» **What this task involves**:
Go through the material below line by line and count those containing "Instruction". Write the count and nothing more.

» **Data listing**:
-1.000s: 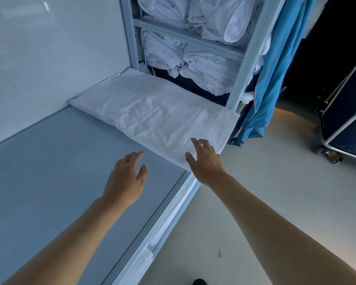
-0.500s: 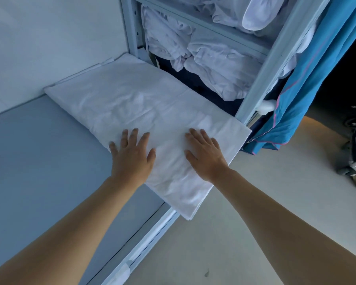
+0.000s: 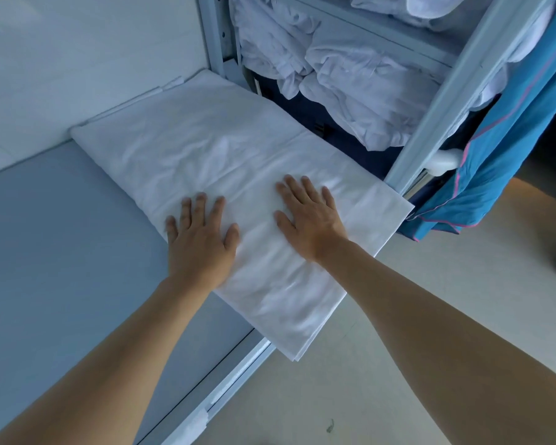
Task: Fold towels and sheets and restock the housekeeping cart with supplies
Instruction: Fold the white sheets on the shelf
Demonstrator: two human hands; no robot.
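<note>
A folded white sheet (image 3: 225,155) lies flat on the pale blue table (image 3: 55,239), its near end hanging over the table's front edge. My left hand (image 3: 203,239) presses flat on the sheet's left side with fingers straight and spread. My right hand (image 3: 308,220) presses flat on the sheet a little to the right, fingers straight too. Neither hand grips the cloth.
A grey metal rack (image 3: 443,101) stands behind the table, its shelves stuffed with crumpled white linen (image 3: 366,88). A blue garment (image 3: 507,162) hangs off the rack's right side. A white wall (image 3: 77,59) borders the table at the back left. Pale floor (image 3: 398,332) lies to the right.
My left hand came forward from the bare table onto the sheet. Both hands now lie flat on it, and the sheet's near end has slid farther over the table edge.
</note>
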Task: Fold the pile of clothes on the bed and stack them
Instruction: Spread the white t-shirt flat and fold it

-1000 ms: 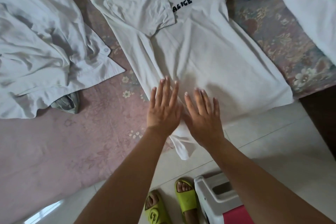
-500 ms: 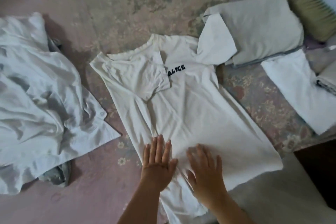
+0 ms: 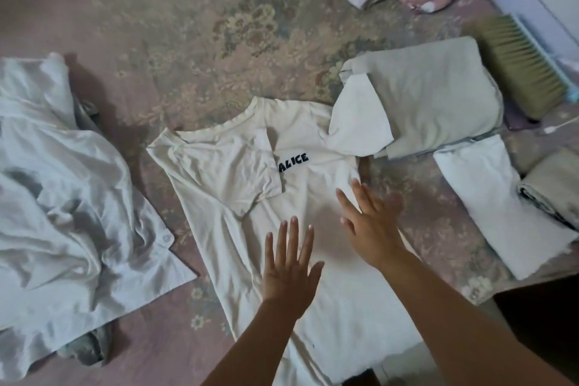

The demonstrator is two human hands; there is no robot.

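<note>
The white T-shirt [image 3: 250, 229] lay spread at the bed's [image 3: 188, 25] near edge — the left hand [image 3: 289, 273] flat on its middle, the right hand [image 3: 369, 226] flat toward its right side, fingers straight.

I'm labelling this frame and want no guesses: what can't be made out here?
Head view only:
- Right hand: motion-blurred, so contact with the T-shirt is unclear.
- T-shirt hem: cut off by the bottom edge.
- First printed letter: covered by the folded sleeve.
- Grey garment: mostly under the crumpled shirt.
</note>
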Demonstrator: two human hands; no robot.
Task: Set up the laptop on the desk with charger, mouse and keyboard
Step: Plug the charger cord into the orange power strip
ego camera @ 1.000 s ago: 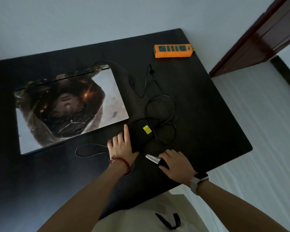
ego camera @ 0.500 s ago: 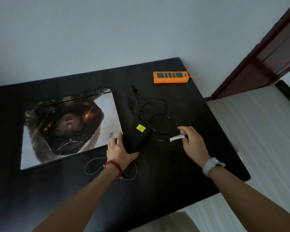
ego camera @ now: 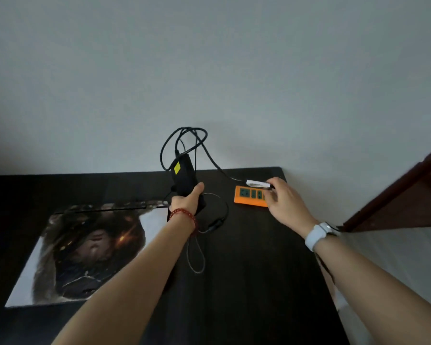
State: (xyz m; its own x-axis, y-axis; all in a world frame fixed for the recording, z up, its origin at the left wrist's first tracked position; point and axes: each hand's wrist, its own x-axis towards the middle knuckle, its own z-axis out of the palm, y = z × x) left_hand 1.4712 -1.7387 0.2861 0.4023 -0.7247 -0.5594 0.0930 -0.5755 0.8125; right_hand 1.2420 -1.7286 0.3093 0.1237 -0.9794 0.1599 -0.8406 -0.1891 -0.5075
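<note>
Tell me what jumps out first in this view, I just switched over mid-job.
The orange power strip at the desk's far right corner stands out most, with the right hand holding the plug just above it. The left hand grips the black charger brick raised off the desk, its cables looping against the wall. The closed laptop with a picture on its lid lies at left.
</note>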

» **Task answer**:
2